_AVAILABLE DATA_.
_ _ _ _ _

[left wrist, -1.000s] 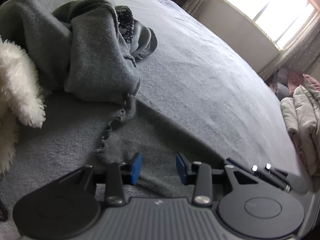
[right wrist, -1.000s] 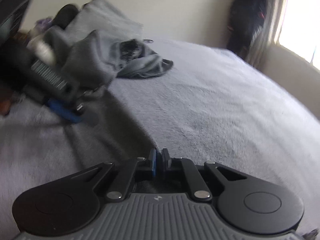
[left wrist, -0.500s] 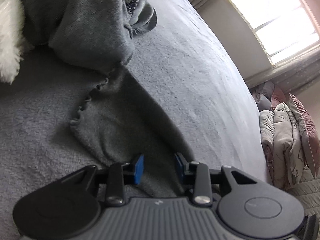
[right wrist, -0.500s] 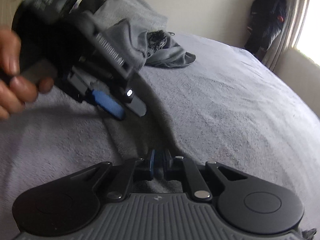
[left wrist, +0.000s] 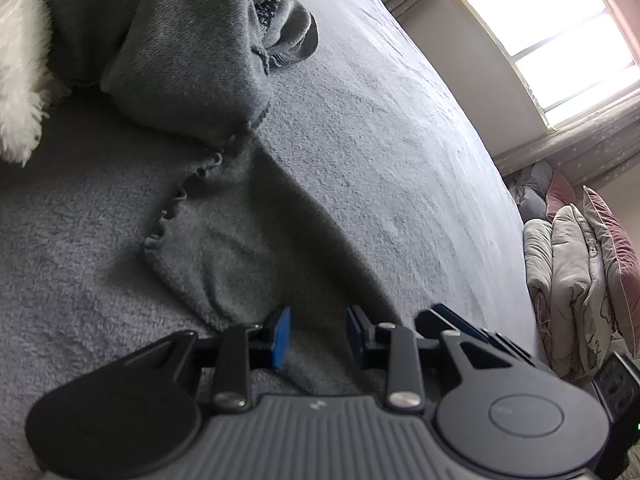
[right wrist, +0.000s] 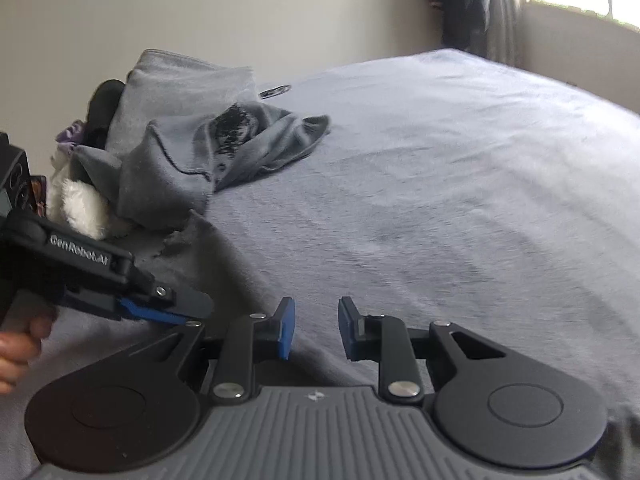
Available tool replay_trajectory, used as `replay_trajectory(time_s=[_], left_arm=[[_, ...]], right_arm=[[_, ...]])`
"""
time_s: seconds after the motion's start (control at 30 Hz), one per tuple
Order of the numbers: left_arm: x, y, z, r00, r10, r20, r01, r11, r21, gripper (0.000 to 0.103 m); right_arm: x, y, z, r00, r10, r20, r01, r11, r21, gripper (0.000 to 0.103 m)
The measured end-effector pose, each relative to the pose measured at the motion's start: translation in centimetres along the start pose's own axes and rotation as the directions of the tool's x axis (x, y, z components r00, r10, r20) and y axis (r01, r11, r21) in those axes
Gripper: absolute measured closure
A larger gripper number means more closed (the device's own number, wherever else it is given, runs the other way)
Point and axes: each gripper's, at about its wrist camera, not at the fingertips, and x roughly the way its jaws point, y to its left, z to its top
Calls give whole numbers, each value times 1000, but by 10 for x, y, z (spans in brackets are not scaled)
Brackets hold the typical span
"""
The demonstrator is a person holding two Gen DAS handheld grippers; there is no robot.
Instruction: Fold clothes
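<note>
Currently: grey fleece garment (left wrist: 224,240) lies flat on the bed (left wrist: 392,152), its frilled edge running up to a heap of grey clothes (left wrist: 188,52). Left claw (left wrist: 316,338) stands over it, blue pads apart with cloth between them, seemingly not pinched. Right claw (right wrist: 316,330) has just been opening; its pads are parted above the same dark fabric, nothing gripped. Hidden: the garment's near end, behind both claw bodies. White fluffy item (left wrist: 20,80) is cut off at the frame edge. Right view is motion-blurred. A hand (right wrist: 16,352) shows partly. Textures: napped fleece, looped bedcover.
</note>
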Motion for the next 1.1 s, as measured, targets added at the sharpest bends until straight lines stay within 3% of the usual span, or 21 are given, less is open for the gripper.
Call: replay_trajectory(time_s=[0.23,0.37,0.5,0.63,0.83,0.93,1.1], left_arm=[[12,-20,-7,1000,-4,1,4,1000,-25,71],[12,-18,-6,1000,-14,-3,14,999,-45,71],[9,-14,-7,1000,-17,-4,17,998,-54,71],[10,-17,-7,1000,-15,-3,15,999,-51,71],[6,-15,-7,1000,-9,-3,9,999,-48,71],[3,-17,-7,1000,0,-1,0,1000,-24,71],[-1,-20,-6,1000,7,11,-7,1000,-9,69]], right_arm=[[21,16,-2,995,89,-53,-89,996,-12,77],[23,30,-7,998,39,-41,-43,994,-100,81],[16,41,-12,1000,1,16,2,985,-175,98],[8,45,-8,995,-52,89,69,977,-203,98],[26,48,7,966,-208,155,240,945,-222,98],[34,40,14,968,-217,122,238,951,-199,98],[5,16,16,975,-208,80,220,954,-206,93]])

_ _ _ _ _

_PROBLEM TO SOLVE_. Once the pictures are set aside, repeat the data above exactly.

_RESULT FOR THIS EXERCISE_.
[left wrist, -1.000s] 
[right wrist, -1.000s] 
[left wrist, -0.500s] 
[right wrist, -0.500s] 
[left wrist, +0.000s] 
[right wrist, +0.000s] 
Available tool replay_trajectory, used as `replay_trajectory(time_s=[_], left_arm=[[_, ...]], right_arm=[[_, ...]])`
"""
time_s: seconds after the motion's start (control at 30 Hz), one per tuple
Order of the numbers: left_arm: x, y, z, r00, r10, r20, r01, r11, r21, gripper (0.000 to 0.103 m); right_arm: x, y, z, r00, r10, r20, r01, r11, r21, gripper (0.000 to 0.103 m)
The measured end-effector pose, each relative to the pose measured at the motion's start: translation in centimetres along the start pose's own axes and rotation as the directions of the tool's x axis (x, y, z components r00, r10, r20) and y axis (r01, r11, r21) in those axes
Gripper: absolute measured closure
A larger gripper number means more closed (the device's own number, wherever else it is given, runs the other way)
Point and axes: each gripper's, at about its wrist camera, not at the fingertips, and x roughly the way its jaws point, y to its left, z to its top
Calls give whole numbers, each value times 1000, but by 10 for x, y, z (spans in brackets are not scaled)
Brackets hold the typical span
"""
The demonstrator is a person holding two Gen DAS handheld grippers; there is no robot.
Instruction: Fold clothes
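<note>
Currently: grey fleece garment (left wrist: 224,240) lies flat on the bed (left wrist: 392,152), its frilled edge running up to a heap of grey clothes (left wrist: 188,52). Left claw (left wrist: 316,338) stands over it, blue pads apart with cloth between them, seemingly not pinched. Right claw (right wrist: 316,330) has just been opening; its pads are parted above the same dark fabric, nothing gripped. Hidden: the garment's near end, behind both claw bodies. White fluffy item (left wrist: 20,80) is cut off at the frame edge. Right view is motion-blurred. A hand (right wrist: 16,352) shows partly. Textures: napped fleece, looped bedcover.
</note>
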Motion for the next 1.1 s, as measured, targets added at the sharpest bends until straight lines stay within 3% of the usual span, or 21 are given, less is open for the gripper.
Call: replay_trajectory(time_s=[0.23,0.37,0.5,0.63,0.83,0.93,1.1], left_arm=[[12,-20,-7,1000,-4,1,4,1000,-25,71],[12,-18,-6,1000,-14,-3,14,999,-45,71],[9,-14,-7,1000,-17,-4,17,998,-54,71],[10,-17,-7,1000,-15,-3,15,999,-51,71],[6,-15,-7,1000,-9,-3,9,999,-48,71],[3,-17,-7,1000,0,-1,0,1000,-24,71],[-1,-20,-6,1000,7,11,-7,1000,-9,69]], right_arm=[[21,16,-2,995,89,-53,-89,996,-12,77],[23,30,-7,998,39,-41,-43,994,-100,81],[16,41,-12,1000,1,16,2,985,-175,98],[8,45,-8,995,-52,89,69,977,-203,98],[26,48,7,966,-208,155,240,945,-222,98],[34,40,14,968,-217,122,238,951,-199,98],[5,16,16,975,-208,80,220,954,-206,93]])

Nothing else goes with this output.